В 1939 году Квитко было явно не до проблем кашрута. Скорее, его мучила аморальность собственного творчества, выверенного в соответствии с партийными установками, перед лицом репрессий, свидетелем которых он был. В данном случае, на мой взгляд, поросенок символизирует моральную нечистоту, а стихотворение в целом представляет собойзашифрованную исповедь отчаявшегося от собственной беспомощности человека, обреченного жить по принципу «умри ты сегодня, а я – завтра». Этот человек скрывался под маской свиньи, именно под маской. Образ поросенка выписан в этом стихотворении не слишком убедительно. Во-первых, он слишком склонен к суицидальному философствованию, а во-вторых, в каком свинарнике кормят поросят «рыбой с хреном» и «борщом с креплех»? Фраза «вет мен мих немен» («меня возьмут»), открывающая ряд неизбежных в будущем, по мнению лирического героя, последовательных действий: меня возьмут – меня свяжут – меня зарежут – меня обдерут – меня зажарят – меня засолят – и съедят меня, вызывает ассоциацию, прежде всего, с арестом.
В 1939-м Квитко, как и большинство еврейских литераторов, все еще был «на свободе». Более того, советская власть давала ему материальное благополучие. И он ест, давая понять об отношении к своей роли в этом процессе непоэтичным глаголом «фресн» (жрать). Поэту абсолютно ясно, что его именно откармливают. На убой.

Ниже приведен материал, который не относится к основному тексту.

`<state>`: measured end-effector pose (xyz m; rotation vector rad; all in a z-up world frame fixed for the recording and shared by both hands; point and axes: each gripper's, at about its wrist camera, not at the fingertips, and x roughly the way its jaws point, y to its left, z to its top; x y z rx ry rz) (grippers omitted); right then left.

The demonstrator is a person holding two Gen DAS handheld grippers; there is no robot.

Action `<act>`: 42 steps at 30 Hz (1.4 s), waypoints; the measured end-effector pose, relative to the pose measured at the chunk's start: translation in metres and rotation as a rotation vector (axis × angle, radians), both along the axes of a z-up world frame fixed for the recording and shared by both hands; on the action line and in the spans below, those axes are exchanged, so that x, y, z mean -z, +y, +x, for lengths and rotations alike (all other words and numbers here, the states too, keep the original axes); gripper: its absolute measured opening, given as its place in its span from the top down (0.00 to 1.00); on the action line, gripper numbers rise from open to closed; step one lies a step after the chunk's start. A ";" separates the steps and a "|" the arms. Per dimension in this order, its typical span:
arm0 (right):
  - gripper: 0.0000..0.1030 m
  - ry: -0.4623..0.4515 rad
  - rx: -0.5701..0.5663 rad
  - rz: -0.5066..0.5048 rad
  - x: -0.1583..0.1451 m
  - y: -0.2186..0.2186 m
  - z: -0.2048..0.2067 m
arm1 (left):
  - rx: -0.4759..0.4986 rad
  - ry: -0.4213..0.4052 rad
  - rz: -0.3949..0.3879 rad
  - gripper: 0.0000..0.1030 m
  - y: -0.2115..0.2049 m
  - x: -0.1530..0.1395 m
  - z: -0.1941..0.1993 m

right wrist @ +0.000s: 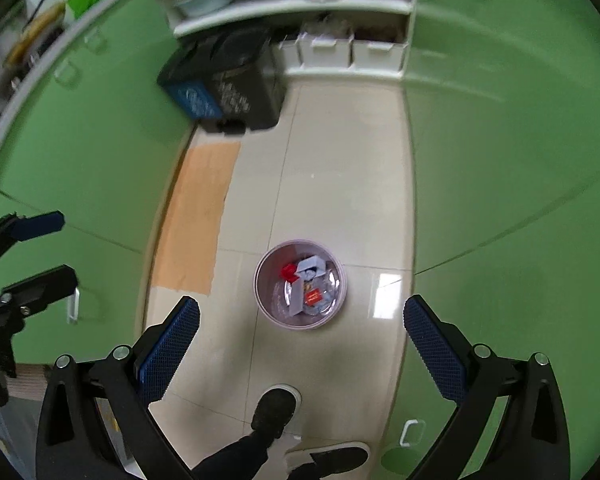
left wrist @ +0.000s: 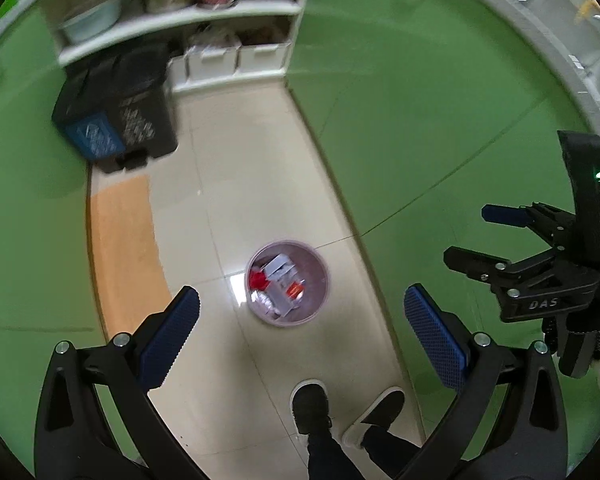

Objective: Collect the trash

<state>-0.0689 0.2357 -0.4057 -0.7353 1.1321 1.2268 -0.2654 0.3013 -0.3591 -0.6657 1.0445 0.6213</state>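
A small pale pink bin [left wrist: 287, 283] stands on the tiled floor far below, holding red and white wrappers [left wrist: 282, 280]. My left gripper [left wrist: 300, 340] hangs open high above it, nothing between its blue pads. In the right wrist view the same bin [right wrist: 300, 284] lies below my right gripper [right wrist: 300, 340], which is wide open and holds nothing. The right gripper [left wrist: 496, 236] also shows at the right edge of the left wrist view, jaws apart. At the left edge of the right wrist view the left gripper [right wrist: 40, 248] appears, open too.
Green cabinet fronts [left wrist: 420, 120] line both sides of the narrow floor. A black and blue bin [left wrist: 120, 116] stands by white shelves [left wrist: 236, 60] at the far end. An orange mat [left wrist: 124, 248] lies left. The person's shoes [left wrist: 312, 404] stand just under the grippers.
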 end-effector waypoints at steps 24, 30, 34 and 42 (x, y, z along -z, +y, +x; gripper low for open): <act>0.05 -0.259 0.621 0.319 -0.342 -0.330 0.101 | 0.512 -0.270 0.188 0.03 -0.155 -0.306 0.170; 0.05 -0.293 0.668 0.340 -0.362 -0.385 0.111 | 0.611 -0.275 0.229 0.03 -0.191 -0.336 0.206; 0.05 -0.303 0.666 0.352 -0.369 -0.412 0.118 | 0.617 -0.299 0.247 0.03 -0.215 -0.351 0.219; 0.05 -0.317 0.645 0.384 -0.379 -0.441 0.125 | 0.638 -0.294 0.301 0.03 -0.255 -0.368 0.238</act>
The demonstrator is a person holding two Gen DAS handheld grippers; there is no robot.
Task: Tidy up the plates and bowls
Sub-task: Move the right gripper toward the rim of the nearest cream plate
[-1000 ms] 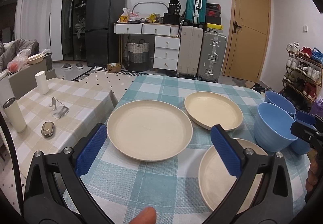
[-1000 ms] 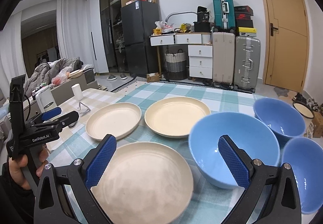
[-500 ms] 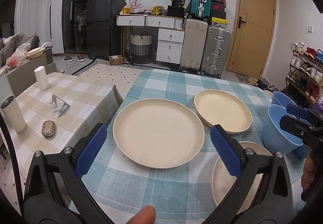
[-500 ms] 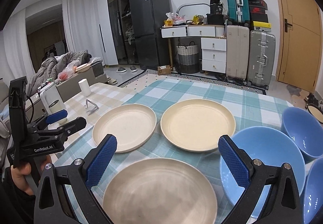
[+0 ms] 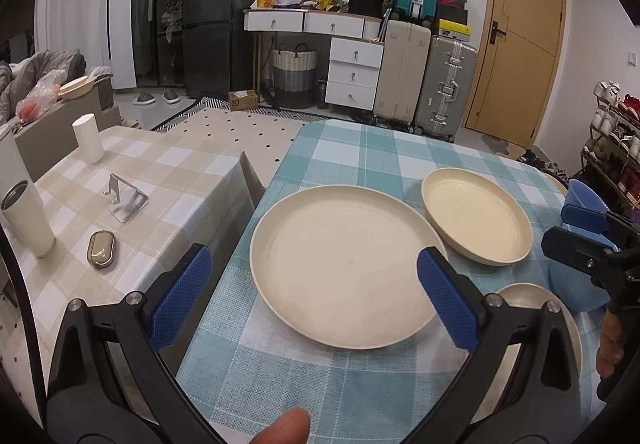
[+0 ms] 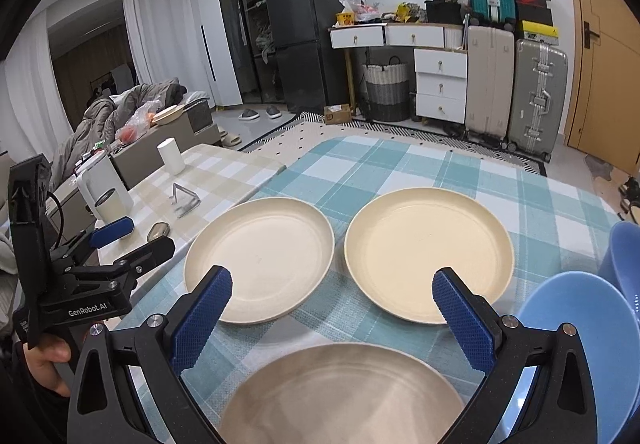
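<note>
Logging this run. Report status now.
Both jaws open, empty. Left gripper faces left plate; right gripper above near plate. Nothing stacked, nothing blocking.

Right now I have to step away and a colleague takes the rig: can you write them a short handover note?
Left hand-held gripper: open, empty, aimed at the left plate.
Right hand-held gripper: open, empty, above the near plate.
Three cream plates lie apart on the teal checked cloth; the third is the far plate. Blue bowls sit at the right edge, only partly in view.
Done: nothing stacked.
Left: stack the plates, gather the bowls.
</note>
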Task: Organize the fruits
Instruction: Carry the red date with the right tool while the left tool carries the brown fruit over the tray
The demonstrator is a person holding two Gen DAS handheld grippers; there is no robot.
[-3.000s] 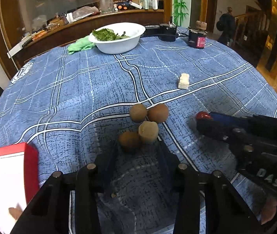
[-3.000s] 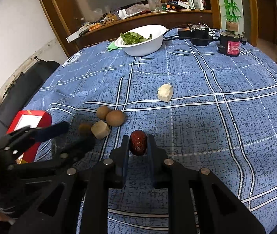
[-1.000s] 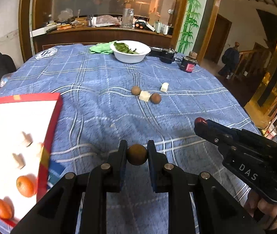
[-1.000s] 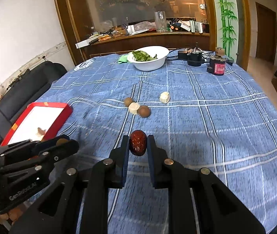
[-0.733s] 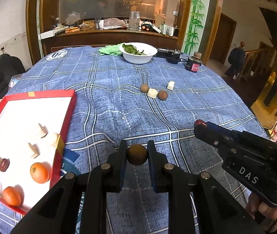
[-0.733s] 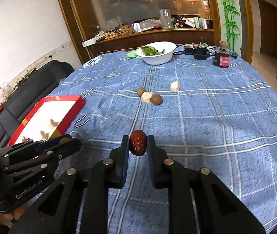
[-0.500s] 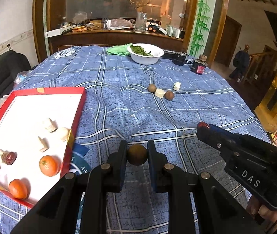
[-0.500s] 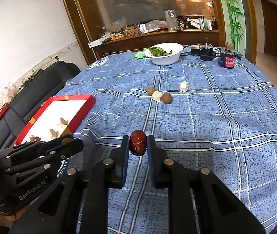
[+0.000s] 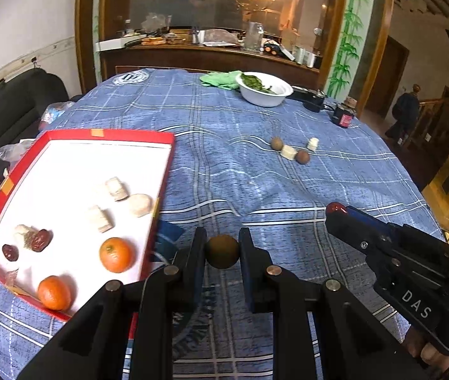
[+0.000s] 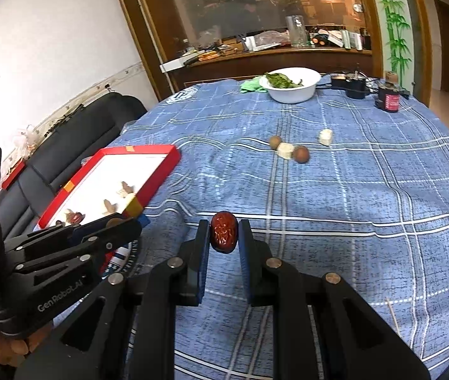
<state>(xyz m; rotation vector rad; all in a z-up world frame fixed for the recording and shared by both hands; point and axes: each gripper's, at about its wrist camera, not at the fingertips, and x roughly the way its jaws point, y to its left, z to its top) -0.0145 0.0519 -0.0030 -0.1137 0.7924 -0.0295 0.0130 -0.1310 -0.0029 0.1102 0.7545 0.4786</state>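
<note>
Home dining rm: round table w/ blue cloth (image 10: 382, 190), sofa (image 10: 75, 136), cluttered wood sideboard (image 10: 272, 60).

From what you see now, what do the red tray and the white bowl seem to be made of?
Red tray: probably cardboard, a box lid with matte red rim, white paper-like inside and a taped edge. White bowl: smooth and glossy, ceramic or plastic; the look cannot settle which.

A blue tablecloth (image 9: 256, 190) crossed by white plaid lines covers the table. The tray (image 9: 161, 171) near its left edge has a red rim and white floor, holding two orange tangerines (image 9: 116, 255) and dark red dates (image 9: 40, 240). The black left gripper (image 9: 223, 250) clamps a brown round fruit (image 9: 223, 251); the black right gripper (image 10: 223, 237) clamps a glossy red date (image 10: 223, 231).
</note>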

Откуда черпал он силы, чтобы продолжать жить и создавать, наряду с конъюнктурными опусами, произведения, вошедшие в золотой фонд еврейской поэзии? – Нет, не в религиозной вере в общепринятом понимании этого термина. В то время, как Давид Гофштейн и Перец Маркиш пытались найти свое место на родине предков, Лейб Квитко в Германии вступил в коммунистическую партию. В конце 30-х возвращения к вере отцов, с которыми он «поссорился», не последовало. «Старые тряпки» были сожжены и превратились в пепел еще за два десятилетия до этого. Квитко верит ли, пытается ли верить в абстрактное конечное торжество справедливости. Его вера не ищет опоры в Священных книгах. Несмотря на это, символ этой веры, изложенный в опубликованном годы спустя после смерти Лейба Квитко одном из его писем к поэту Мойше Хащевацкому, погибшему в 1943 году на фронте, заставляет вспомнить о каббалистической идее извлечения искр Божественного света (ницоцим) из мира ритуальной нечистоты (тум’а):
«Я верю, что лицо этой жизни и этого мира ненастоящее, оно поддельное. Где-то под развалинами лет и времен лежит покинутый оригинал, и лишь он есть настоящий. Если колесница жизни не дотащит нас до пропасти теряющих все, а мир вспомнит, где он в этом мире, я верю, что кто-то великий обретет тайну воскрешения из мертвых и с помощью Четырехбуквенного Истинного Имени Божьего извлечет из-под оставленных тяжелыми годами руин жизнь. Настоящую жизнь.»[10]